■ **Work request**
Take the lines below beginning at the line that has "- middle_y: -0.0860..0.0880" and stopping after the line that has "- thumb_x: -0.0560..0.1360", and print them exactly as they are, with no other lines.

+ + +

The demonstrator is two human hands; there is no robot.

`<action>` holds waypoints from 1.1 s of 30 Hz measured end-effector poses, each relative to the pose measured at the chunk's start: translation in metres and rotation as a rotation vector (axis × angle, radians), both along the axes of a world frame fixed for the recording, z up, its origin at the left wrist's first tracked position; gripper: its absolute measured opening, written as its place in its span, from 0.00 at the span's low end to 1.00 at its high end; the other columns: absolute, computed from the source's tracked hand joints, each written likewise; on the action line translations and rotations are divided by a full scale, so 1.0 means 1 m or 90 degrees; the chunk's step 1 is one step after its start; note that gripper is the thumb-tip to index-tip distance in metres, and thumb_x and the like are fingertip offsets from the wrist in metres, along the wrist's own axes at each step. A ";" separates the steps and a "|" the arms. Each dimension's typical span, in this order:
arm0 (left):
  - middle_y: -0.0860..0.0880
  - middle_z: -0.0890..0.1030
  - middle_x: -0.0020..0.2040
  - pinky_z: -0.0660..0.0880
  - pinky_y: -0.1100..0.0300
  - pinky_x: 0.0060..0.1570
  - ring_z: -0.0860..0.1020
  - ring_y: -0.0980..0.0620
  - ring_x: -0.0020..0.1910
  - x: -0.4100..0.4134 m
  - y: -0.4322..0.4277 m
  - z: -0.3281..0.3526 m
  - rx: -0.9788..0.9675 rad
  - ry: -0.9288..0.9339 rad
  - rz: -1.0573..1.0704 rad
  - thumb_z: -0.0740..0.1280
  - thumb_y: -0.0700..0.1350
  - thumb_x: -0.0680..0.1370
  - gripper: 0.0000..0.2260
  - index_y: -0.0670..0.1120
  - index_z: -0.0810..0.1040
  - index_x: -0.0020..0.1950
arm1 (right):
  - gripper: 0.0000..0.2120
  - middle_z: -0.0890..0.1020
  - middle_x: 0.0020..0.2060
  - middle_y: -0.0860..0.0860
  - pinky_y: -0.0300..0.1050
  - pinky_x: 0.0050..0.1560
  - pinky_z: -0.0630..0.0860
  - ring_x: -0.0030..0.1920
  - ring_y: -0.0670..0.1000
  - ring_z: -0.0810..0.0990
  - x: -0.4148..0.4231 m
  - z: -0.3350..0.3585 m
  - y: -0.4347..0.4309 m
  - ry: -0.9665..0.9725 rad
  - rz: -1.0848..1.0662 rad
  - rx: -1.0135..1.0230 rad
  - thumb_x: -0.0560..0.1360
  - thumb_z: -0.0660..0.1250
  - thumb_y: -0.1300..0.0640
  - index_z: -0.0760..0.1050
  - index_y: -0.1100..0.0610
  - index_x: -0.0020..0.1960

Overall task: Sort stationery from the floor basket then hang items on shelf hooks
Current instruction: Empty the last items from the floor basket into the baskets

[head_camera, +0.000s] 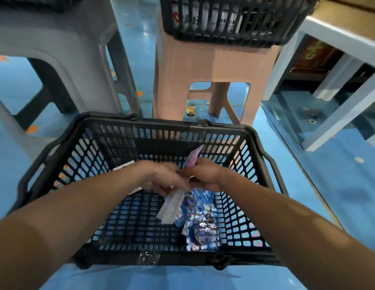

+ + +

■ **Solved exercise**
  - middle_y: -0.0860..0.0880
  - middle_z: -0.0890..0.1030
  - middle_x: -0.0020..0.2040
  - pinky_z: -0.0660..0.0880
  - pinky_y: -0.1100..0.0300
  - pinky_x: 0.0060..0.1570
  - ring_z: -0.0860..0.1020
  - ring_y: -0.0980..0.0620
  - ring_x: -0.0020..0.1910
  - x: -0.4100..0.4134 m
  - y: -0.4322..0.4277 m
  - z: -0.3281..0.3526 m
  - rx: -0.9788..0.9675 rad
  - ry: -0.9288..0.9339 rad
  - rz: -1.0573..1.0704 rad
  - thumb_z: -0.0740..0.1280
  - thumb_y: -0.0700..0.1350
  - thumb_x: -0.0680..0.1370
  - gripper: 0.0000..0.2260
  - index_y: -0.0670..0.1120
  - index_z: -0.0810..0.1040
  - index_x: -0.0020..0.1950
arm1 (right):
  - gripper: 0.0000..0.2120
  - middle_z: -0.0890..0.1020
  - middle_x: 0.0020..0.2060
  - middle_y: -0.0860..0.0860
  - pinky_y: -0.0300..0.1050
  - pinky_x: 0.0050..0.1560
  - pinky_z: -0.0630..0.0860
  - ring_x: -0.0030..0.1920
  - ring_y: -0.0670..0.1000
  - ring_z: -0.0810..0.0990
  - x: -0.4148..0.4231 m
  - z: -0.3350..0.3585 m
  - y: -0.4347..0.4309 m
  - ry: -0.9665..0.9725 rad
  - rz: -1.0848..1.0662 rad
  - rx: -1.0135..1.0230 rad
  - thumb_x: -0.0560..0.1360

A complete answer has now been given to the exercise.